What is required -> Write only the count of lines that hold the word "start" in the listing.

········

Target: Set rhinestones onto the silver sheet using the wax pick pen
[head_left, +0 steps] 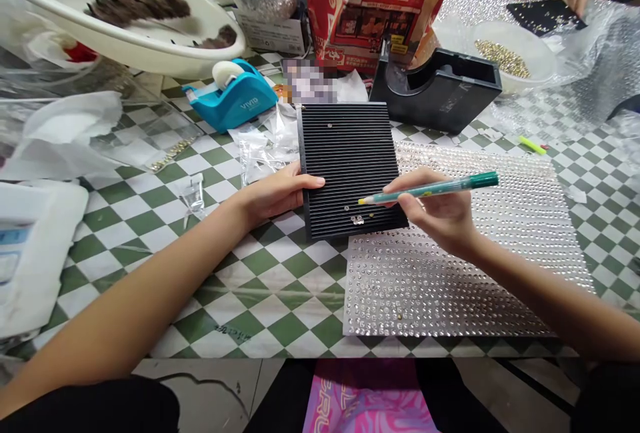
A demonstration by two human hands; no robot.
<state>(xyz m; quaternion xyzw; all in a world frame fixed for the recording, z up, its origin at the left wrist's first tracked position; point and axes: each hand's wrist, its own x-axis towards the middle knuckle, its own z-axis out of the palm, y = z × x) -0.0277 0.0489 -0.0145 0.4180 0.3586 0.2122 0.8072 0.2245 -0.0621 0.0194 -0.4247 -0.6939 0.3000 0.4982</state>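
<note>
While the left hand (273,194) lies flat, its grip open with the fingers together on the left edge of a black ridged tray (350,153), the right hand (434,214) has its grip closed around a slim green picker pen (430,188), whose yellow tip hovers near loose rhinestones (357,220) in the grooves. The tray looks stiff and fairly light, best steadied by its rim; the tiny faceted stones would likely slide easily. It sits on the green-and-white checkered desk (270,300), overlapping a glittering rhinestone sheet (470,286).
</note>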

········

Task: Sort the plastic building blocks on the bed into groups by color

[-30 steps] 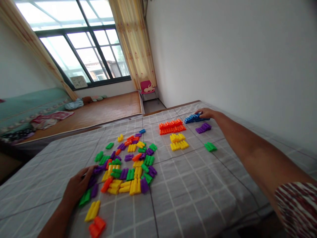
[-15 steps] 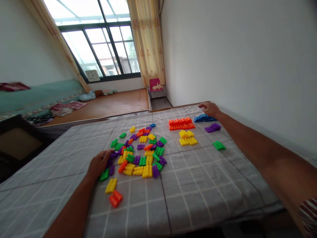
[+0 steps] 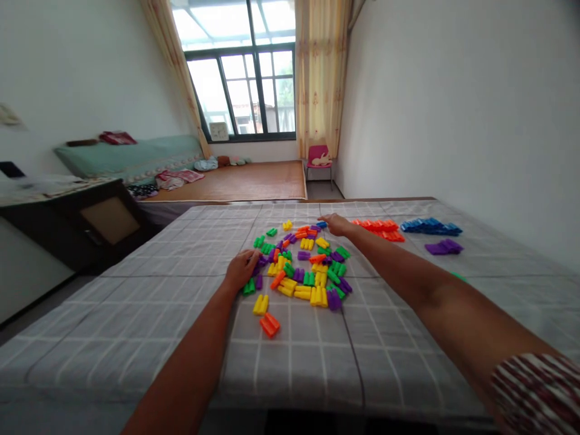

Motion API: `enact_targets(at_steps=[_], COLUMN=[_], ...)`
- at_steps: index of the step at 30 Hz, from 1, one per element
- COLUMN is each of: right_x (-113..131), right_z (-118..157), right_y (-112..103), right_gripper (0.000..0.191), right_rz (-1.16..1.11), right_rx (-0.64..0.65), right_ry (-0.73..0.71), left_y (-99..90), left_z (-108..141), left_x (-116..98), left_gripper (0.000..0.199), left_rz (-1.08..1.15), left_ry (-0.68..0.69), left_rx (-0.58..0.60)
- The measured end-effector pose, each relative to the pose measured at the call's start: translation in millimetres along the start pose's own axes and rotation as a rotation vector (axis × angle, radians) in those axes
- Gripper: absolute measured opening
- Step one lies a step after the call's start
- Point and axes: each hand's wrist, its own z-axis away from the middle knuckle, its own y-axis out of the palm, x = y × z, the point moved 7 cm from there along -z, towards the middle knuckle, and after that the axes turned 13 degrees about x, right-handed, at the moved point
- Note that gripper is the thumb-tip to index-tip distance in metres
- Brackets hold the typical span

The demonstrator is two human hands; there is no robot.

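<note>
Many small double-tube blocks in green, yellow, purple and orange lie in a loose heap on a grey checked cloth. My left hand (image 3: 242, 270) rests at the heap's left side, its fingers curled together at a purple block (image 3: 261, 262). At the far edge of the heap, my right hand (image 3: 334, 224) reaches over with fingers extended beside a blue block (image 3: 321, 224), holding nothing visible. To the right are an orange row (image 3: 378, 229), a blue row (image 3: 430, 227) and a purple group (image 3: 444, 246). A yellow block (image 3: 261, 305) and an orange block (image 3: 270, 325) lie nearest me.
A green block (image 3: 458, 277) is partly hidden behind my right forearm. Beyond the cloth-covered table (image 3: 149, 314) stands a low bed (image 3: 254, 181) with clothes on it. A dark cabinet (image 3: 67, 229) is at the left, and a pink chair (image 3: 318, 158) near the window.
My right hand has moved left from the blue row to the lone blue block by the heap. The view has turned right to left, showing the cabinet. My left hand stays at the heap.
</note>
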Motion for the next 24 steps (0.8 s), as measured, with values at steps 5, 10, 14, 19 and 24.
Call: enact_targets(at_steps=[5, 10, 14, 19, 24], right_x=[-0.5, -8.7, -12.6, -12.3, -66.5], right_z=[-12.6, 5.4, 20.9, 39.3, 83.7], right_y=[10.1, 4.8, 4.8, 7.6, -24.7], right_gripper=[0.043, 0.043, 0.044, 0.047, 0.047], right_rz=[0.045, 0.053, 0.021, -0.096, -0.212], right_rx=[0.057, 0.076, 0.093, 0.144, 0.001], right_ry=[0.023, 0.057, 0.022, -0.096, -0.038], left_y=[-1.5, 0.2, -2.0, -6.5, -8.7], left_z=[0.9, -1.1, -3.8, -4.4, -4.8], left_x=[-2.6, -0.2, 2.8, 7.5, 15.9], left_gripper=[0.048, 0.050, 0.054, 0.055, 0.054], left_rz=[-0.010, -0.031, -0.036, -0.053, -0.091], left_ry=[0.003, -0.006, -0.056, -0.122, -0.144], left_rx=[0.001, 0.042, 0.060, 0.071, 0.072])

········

Your response -> 2